Providing public stats for bitcoin.org #605

Closed
saivann opened this Issue Oct 9, 2014 · 39 comments

Comments

Projects
None yet
8 participants
Contributor

saivann commented Oct 9, 2014

Download stats was asked quite a few times (@jgarzik @Michagogo). And I believe bitcoin.org can generally provide an useful insight of the global interest by countries, as well as helping us identifying what needs to be prioritized on the website.

I have completed an optimized ruby script to do just that from server logs:
https://github.com/saivann/bitcoinstats

  • This script can scale, is fast, resumable, and is compressing, rotating and filtering saved log files while having a very low memory consumption.
  • This script should protect privacy by allowing us to only keep anonymized IPs and not leak them.
  • This script should avoid weakening security, as it does not require enabling CGI on the HTTP server.

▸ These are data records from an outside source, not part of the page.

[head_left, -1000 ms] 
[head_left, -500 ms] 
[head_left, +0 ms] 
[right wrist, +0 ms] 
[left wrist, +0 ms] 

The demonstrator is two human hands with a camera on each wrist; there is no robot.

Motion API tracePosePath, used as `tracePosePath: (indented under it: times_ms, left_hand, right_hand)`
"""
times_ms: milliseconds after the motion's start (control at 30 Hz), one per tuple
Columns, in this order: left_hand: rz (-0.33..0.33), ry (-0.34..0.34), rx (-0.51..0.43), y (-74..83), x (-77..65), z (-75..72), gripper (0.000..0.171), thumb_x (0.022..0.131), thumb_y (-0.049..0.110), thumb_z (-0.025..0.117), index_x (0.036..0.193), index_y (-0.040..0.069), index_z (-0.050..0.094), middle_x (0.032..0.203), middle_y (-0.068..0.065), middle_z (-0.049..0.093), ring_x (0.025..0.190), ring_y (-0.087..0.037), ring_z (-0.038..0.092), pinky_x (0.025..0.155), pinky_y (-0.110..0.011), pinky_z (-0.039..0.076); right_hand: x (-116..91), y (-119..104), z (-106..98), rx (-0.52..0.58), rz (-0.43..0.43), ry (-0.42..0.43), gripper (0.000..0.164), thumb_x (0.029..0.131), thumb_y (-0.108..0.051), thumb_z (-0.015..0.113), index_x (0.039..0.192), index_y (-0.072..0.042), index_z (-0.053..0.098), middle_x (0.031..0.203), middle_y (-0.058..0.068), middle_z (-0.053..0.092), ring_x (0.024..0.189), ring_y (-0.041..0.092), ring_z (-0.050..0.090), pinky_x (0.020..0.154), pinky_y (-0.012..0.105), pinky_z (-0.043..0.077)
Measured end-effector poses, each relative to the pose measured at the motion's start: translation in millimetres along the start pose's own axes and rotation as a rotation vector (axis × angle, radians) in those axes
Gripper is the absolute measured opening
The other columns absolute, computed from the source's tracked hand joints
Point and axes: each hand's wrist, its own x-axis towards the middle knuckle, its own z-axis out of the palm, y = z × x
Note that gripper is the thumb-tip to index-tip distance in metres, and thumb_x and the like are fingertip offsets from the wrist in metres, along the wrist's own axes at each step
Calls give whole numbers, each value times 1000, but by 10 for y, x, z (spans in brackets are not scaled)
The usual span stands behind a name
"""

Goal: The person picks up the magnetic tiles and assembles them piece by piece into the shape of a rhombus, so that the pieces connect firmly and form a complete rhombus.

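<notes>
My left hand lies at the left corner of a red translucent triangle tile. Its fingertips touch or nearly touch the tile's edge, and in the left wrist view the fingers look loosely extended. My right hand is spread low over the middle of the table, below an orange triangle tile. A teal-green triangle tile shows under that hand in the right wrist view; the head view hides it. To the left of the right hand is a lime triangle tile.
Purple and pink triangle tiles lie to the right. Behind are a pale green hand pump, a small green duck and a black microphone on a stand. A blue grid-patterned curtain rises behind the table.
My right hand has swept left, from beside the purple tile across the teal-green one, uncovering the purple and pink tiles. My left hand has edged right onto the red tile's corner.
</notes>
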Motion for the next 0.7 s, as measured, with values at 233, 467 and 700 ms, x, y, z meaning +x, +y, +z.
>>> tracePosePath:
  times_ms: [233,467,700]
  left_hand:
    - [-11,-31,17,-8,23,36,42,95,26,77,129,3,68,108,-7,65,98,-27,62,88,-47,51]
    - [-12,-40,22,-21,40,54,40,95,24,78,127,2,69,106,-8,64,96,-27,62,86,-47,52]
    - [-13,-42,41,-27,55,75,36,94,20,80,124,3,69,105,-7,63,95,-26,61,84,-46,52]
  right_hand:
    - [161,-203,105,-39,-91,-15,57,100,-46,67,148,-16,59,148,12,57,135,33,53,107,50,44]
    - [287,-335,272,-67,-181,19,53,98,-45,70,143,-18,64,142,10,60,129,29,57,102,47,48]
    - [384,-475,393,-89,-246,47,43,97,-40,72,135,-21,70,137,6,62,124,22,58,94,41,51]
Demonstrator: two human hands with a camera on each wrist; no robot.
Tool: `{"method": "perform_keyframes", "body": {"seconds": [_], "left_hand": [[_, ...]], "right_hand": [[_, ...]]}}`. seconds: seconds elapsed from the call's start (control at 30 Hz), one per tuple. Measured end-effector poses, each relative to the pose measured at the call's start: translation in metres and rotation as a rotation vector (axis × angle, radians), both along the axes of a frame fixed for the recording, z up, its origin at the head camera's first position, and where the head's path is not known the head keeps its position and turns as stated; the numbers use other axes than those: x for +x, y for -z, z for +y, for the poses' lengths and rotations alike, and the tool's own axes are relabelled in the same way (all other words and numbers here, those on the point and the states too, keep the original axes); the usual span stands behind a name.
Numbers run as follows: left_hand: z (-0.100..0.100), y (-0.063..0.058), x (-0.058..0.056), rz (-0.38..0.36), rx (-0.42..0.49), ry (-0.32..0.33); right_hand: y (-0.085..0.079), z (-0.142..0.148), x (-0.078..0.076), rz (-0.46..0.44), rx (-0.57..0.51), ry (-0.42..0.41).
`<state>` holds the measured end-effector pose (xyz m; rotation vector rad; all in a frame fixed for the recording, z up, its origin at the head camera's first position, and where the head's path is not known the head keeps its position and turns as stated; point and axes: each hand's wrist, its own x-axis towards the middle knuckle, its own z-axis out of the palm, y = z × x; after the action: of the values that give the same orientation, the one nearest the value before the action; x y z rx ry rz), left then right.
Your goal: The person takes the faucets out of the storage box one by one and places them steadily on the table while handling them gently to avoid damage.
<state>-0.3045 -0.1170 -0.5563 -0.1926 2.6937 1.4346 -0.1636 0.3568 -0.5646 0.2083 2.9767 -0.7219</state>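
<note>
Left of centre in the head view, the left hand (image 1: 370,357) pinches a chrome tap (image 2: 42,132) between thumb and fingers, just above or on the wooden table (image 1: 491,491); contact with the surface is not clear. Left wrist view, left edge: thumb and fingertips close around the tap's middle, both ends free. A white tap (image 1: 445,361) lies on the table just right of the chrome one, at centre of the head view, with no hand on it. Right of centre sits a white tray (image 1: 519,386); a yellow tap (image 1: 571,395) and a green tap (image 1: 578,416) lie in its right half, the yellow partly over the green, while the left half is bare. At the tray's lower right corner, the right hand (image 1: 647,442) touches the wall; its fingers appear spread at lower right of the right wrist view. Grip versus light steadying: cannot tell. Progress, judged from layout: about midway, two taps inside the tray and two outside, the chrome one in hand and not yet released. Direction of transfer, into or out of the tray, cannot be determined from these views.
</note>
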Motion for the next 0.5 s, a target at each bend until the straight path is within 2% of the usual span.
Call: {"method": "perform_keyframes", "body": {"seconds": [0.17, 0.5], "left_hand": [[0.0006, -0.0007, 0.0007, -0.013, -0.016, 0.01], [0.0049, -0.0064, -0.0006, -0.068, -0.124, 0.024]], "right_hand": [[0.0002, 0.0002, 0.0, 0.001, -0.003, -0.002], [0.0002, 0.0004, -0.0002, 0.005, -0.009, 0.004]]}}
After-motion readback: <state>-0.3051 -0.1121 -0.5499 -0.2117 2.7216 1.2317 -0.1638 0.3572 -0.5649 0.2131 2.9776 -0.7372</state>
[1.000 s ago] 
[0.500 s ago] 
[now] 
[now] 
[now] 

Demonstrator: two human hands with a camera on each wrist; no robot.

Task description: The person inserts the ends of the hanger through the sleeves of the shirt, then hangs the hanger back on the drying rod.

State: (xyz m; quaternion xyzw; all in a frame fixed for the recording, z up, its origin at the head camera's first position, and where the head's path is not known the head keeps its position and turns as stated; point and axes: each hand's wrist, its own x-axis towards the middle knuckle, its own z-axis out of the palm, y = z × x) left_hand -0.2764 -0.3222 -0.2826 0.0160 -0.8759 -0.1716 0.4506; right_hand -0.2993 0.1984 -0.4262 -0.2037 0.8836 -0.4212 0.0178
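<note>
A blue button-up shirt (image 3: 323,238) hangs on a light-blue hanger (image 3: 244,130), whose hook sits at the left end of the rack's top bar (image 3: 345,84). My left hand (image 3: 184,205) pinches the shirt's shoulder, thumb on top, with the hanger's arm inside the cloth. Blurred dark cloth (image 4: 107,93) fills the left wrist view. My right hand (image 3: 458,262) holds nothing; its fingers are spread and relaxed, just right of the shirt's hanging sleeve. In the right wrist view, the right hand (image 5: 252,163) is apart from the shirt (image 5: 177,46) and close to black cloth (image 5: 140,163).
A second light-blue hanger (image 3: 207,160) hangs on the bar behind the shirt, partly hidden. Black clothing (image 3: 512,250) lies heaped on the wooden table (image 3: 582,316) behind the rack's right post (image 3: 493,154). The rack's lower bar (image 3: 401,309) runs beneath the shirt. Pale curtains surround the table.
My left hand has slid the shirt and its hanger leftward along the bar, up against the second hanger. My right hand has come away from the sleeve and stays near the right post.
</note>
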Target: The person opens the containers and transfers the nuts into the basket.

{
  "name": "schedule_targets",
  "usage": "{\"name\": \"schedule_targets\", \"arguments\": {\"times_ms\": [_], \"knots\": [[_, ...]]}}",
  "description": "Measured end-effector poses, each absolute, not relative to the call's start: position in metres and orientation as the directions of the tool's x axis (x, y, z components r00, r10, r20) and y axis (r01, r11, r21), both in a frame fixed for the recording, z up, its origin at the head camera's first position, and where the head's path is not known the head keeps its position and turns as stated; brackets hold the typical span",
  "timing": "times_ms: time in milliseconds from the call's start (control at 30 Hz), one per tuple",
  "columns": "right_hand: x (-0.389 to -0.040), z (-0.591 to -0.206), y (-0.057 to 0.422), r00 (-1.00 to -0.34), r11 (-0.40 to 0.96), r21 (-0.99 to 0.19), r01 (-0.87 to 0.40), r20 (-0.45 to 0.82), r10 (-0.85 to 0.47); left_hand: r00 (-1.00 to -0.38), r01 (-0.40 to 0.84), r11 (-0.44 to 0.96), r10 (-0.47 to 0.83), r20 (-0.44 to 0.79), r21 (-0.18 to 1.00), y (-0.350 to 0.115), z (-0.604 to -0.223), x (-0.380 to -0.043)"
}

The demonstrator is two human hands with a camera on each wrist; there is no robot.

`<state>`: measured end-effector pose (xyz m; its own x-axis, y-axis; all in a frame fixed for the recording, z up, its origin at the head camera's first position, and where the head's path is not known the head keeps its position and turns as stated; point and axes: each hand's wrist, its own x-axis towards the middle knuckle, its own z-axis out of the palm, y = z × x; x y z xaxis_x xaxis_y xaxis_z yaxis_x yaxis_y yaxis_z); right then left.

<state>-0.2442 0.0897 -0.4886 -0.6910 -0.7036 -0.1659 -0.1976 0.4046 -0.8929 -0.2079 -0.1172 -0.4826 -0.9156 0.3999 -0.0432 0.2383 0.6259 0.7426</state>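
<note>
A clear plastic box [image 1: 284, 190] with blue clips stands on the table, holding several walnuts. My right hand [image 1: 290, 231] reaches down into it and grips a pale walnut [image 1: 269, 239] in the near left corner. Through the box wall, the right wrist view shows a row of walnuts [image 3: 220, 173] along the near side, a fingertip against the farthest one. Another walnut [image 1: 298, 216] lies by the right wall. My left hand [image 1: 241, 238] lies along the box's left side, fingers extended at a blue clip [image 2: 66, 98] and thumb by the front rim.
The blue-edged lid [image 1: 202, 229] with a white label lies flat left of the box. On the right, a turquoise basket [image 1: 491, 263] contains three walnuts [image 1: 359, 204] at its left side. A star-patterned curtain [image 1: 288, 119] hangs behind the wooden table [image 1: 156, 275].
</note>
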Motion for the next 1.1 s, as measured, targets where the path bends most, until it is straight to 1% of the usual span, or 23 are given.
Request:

Due to its public and optimized nature, this script will be limited to providing:

  • Total page views with graph.
  • Total unique visitors.
  • Table of visits by page (sortable).
  • Table of visits by country (sortable).

If there is no opposition, I would provide a live preview of the final result on August October 13th, effectively releasing the stats. While I have been very careful with testing the script, reviews are always very welcome (please open issues on the repository linked at the beginning of the issue).

Contributor

harding commented Oct 9, 2014

Thanks for working on this, @saivann!

This script should avoid weakening security, as it does not require enabling CGI on the HTTP server.

I disagree with this statement. The script will be processing arbitrary data sent by users---the same as a CGI script---with the only difference being that this data is read from a log file rather than the regular server interface.

Just at a glance, the RE in logregex (stats.rb line 569) seems to provide sufficient whitelisting, although secure input filtering is definitely not one of my specialties.

I wonder if it might be more prudent to get a $10/month Linode or other VPS, rsync the logs to it, run the stats script there, and then rsync the HTML results back? (Alternatively, a much bigger change would be to move the Bitcoin Core binaries to a secure server dedicated to hosting just them. That way Bitcoin.org website security wouldn't be quite so critical.)

August 13th

October 13th, maybe?

I'll try to spend some more time reviewing the script in the next couple days. Based on my quick review, it looks good. Thanks again!

Contributor

saivann commented Oct 9, 2014

Thanks for your comments and review!

I wonder if it might be more prudent to get a $10/month Linode or other VPS, rsync the logs to it, run the stats script there, and then rsync the HTML results back?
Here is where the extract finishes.